Dialogando con i discepoli, dopo lo scontro avuto con le autorità giudaiche, Gesù spiega il senso della parabola con la quale chiarisce che l’uomo diventa impuro non per quello che gli entra dalla bocca ma per il male che viene dal cuore ed esce dalla sua bocca. Ciò che si mangia non può inquinare il cuore ma da un cuore malato di peccato esce un veleno capace di corrompere ogni relazione. C’è infatti un rapporto stretto tra la bocca, da cui escono le parole e il cuore, che è la sede dei desideri e dei progetti. Isaia aveva stigmatizzato il culto falso di chi onora Dio con la bocca ma non lo desidera col cuore. C’è una preghiera falsa e inutile, quella che non nasce dal cuore aperto all’ascolto della Parola, e c’è una preghiera vera ed efficace attraverso la quale si esprime il profondo anelito di salvezza. Gli ipocriti pregano convinti di salvarsi da soli con le proprie opere meritorie, mentre chi crede veramente riconosce con umiltà la propria piccolezza e si affida unicamente alla bontà misericordiosa del Signore.

Gli apostoli avevano da poco fatto l’esperienza sconvolgente nella quale Gesù si era manifestato come Dio camminando sulle acque. Il vero senso della manifestazione non risiede nella potenza di dominare le forze della natura ma di venire incontro all’uomo incapace da solo di fronteggiare le resistenze della vita. Il tratto che contraddistingue il Dio di Gesù è il suo farsi prossimo. Questo avviene prima in un contesto di incomprensione e poi come risposta immediata alla supplica di Pietro. In entrambi si rivela il cuore di Gesù spinto dall’amore gratuito. Di contro le parole di Pietro fanno emergere la sua poca fede. La preghiera di Pietro nasce dalla paura di morire ma la paura è alimentata dalla poca fede dell’apostolo. In questo scenario si staglia la figura della Cananea che sembra ingaggiare una lotta con Gesù. Ella, infatti si trova di fronte un Gesù silenzioso, che non le rivolge neanche una parola.  Sembra un’altra persona rispetto all’esperienza fatta sul lago. Lì Gesù va verso gli apostoli, qui invece sembra scappare dalla donna.

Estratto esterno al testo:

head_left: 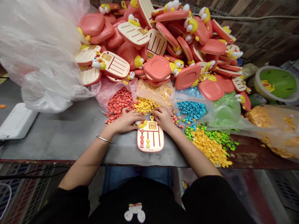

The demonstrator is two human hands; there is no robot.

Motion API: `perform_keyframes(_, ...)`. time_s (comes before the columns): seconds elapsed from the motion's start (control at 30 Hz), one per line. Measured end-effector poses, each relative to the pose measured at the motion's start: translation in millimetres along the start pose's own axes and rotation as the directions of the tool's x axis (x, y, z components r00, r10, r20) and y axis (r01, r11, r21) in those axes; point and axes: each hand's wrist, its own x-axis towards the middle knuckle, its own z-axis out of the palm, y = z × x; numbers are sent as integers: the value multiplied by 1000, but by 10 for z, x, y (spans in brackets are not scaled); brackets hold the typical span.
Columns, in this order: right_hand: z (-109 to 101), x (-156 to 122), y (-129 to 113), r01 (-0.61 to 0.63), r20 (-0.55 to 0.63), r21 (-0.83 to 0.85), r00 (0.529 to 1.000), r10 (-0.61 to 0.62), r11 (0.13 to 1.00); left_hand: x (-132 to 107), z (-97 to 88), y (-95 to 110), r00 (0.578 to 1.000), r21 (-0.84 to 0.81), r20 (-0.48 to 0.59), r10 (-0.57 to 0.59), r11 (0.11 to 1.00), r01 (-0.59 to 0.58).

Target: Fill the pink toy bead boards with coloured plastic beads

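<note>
A cream-faced toy board (153, 147) with a pink rim lies flat on the table in front of me. Slots run down its face, and a yellow animal head (142, 124) and a yellow loop stick out at its top. Several red pieces (142, 140) sit in the leftmost slot, with yellow pieces (148, 143) in the slot beside it. My left hand (126, 121) has thumb and finger closed around the animal head. At the edge of the yellow pile (146, 105), the fingers of my right hand (163, 117) are pinched together; what they hold is too small to tell.
A red pile (120, 101), a blue pile (191, 109) and loose yellow and green pieces (207, 144) surround the board. Many pink-backed boards (157, 67) are heaped behind. Plastic bags (46, 62) and a white device (18, 121) stand left, a bucket (258, 77) right.
</note>
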Motion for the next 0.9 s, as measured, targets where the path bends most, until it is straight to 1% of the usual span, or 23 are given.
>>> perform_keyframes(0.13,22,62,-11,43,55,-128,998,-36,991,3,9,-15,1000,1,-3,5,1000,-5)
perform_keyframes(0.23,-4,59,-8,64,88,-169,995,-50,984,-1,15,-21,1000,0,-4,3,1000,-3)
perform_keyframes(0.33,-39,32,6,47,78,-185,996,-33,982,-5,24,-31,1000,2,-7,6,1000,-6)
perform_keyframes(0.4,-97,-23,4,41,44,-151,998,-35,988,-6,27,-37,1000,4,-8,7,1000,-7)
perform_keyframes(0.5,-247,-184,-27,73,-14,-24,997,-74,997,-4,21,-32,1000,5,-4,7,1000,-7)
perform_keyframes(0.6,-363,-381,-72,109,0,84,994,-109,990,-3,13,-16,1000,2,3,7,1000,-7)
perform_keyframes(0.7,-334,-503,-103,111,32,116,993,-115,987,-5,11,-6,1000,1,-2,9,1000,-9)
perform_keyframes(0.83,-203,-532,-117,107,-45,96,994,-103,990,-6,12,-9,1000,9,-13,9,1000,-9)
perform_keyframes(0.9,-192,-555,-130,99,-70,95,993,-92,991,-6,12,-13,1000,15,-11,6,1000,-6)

Gli apostoli stessi non comprendono l’atteggiamento del Maestro. Il bisogno crea delle attese che non coincidono con le intenzioni degli altri. Così non c’è perfetta aderenza tra la volontà di Dio e il bisogno dell’uomo come non c’è simmetria tra la grazia divina e i meriti umani. Gesù era intervenuto prontamente al grido di aiuto di Pietro e gli apostoli assistendo alla scena lo avevano riconosciuto come Figlio di Dio. Nel caso della Cananea invece l’esaudimento non è immediato. La donna persevera nella preghiera lottando con la fede contro il silenzio e la distanza di Dio. Ella non solo segue Gesù ma gli si prostra davanti umiliandosi di fronte a lui. La preghiera perseverante, che spera contro ogni speranza, giunge ad un faccia a faccia in cui la disparità e l’asimmetria dei soggetti viene riconosciuta dalla donna e con esse sia la grandezza della misericordia di Gesù sia la sua piccolezza. Pietro viene rimproverato a causa della sua poca fede mentre la Cananea viene lodata per la sua grande fede perché è la fede dei piccoli, capace di una preghiera che supera le nubi e commuove il cuore di Dio.

Oratio

Signore Gesù, Tu che sulla croce hai vissuto il dramma del silenzio di Dio e scendendo agli inferi hai sperimentato la sofferenza dell’assenza di Dio, sostieni la mia fede quando non trovano risposta le mie suppliche e la desolazione soffia forte sulla debole fiamma della speranza. Maestro della fede, educami al dialogo orante mosso non dalla paura ma dal desiderio di essere salvato. Fa che la mia preghiera si unisca a quella dei miei fratelli e sorelle che invocano da Dio con umiltà e fiducia il dono della pace. Donami la pazienza d’imparare dal silenzio l’arte del parlare perché dal mio cuore, purificato dalla tua Parola, possano germogliare propositi di bene e parole buone che servono per la necessaria edificazione della comunione fraterna.